[Supplied data Boundary: Start]

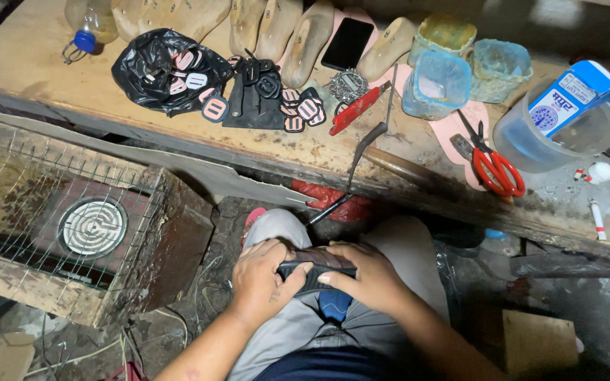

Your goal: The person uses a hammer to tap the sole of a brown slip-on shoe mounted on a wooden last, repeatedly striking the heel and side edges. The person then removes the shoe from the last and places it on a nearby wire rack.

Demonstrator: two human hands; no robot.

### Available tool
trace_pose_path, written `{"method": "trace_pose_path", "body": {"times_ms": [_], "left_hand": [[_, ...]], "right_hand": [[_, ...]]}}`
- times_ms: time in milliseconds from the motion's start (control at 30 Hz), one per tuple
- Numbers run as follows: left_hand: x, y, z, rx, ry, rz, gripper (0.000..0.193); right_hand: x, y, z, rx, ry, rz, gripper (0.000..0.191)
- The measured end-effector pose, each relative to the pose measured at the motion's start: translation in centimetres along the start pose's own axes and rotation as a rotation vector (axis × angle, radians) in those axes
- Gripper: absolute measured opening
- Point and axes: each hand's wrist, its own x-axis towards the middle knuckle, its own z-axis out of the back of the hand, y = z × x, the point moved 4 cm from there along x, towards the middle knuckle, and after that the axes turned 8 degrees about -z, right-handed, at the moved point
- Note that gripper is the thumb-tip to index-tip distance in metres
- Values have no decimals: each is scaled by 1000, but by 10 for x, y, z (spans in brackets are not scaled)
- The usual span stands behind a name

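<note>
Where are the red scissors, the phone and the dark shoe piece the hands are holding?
red scissors (497, 171): head view, on a red handle loop.
phone (347, 43): head view, middle of its dark screen.
dark shoe piece (319, 268): head view, on its top between the left hand (262, 279) and right hand (368, 279).

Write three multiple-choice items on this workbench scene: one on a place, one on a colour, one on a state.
1. Where do the scissors lie?
A. on the workbench, right side
B. on the floor
C. inside the wire cage

2. What colour are the scissors' handles?
A. blue
B. red
C. yellow

3. How is the dark shoe piece held?
A. by the left hand alone
B. by nobody
C. by both hands, over the lap

Answers: 1 A, they rest on the bench near the plastic tub. 2 B, the loops are red. 3 C, the right hand and left hand both grip it.
</note>
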Motion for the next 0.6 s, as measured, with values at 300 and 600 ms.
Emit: {"method": "trace_pose_path", "body": {"times_ms": [300,600], "left_hand": [[-20,11,29,-68,-401,250,49],[4,-33,13,-357,-40,127,98]], "right_hand": [[19,-44,-16,492,378,-726,54],[-19,18,-44,1338,-4,-572,43]]}}
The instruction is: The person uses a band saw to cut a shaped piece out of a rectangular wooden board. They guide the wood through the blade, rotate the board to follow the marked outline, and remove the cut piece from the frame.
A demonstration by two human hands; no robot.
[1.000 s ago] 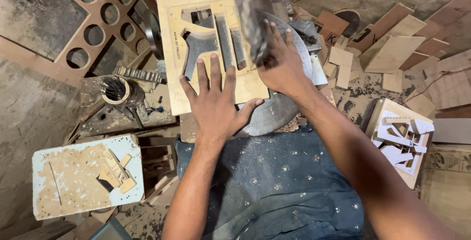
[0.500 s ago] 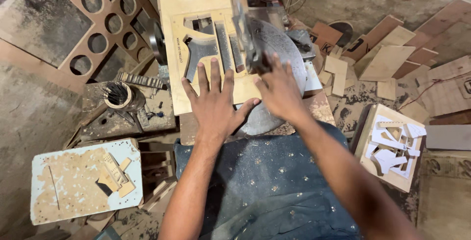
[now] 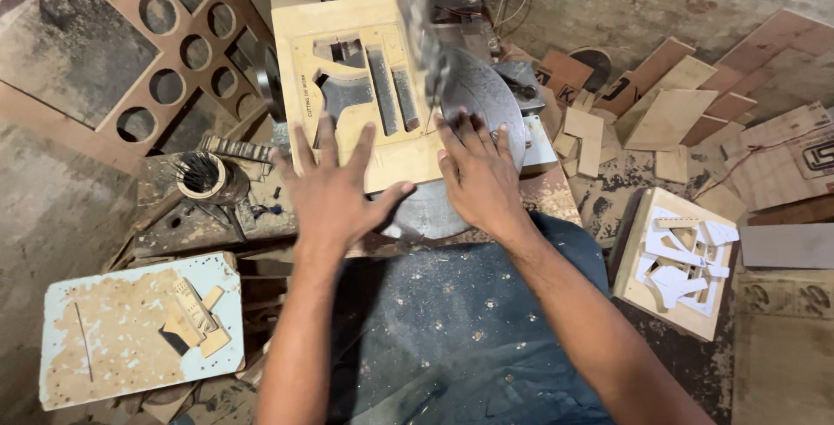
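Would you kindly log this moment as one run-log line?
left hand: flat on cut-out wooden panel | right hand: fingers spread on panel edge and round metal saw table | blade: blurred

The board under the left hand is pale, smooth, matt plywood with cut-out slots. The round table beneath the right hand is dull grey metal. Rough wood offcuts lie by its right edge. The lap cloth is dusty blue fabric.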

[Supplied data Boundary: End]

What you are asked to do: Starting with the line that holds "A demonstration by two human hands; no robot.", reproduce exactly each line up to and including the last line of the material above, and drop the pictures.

Solution:
A demonstration by two human hands; no robot.
[1.000 s ago] 
[0.500 s ago] 
[now] 
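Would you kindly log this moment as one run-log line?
left hand: flat on cut-out wooden panel | right hand: fingers spread on panel edge and round metal saw table | blade: blurred

The board under the left hand is pale, smooth, matt plywood with cut-out slots. The round table beneath the right hand is dull grey metal. Rough wood offcuts lie by its right edge. The lap cloth is dusty blue fabric.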

The exercise is done now.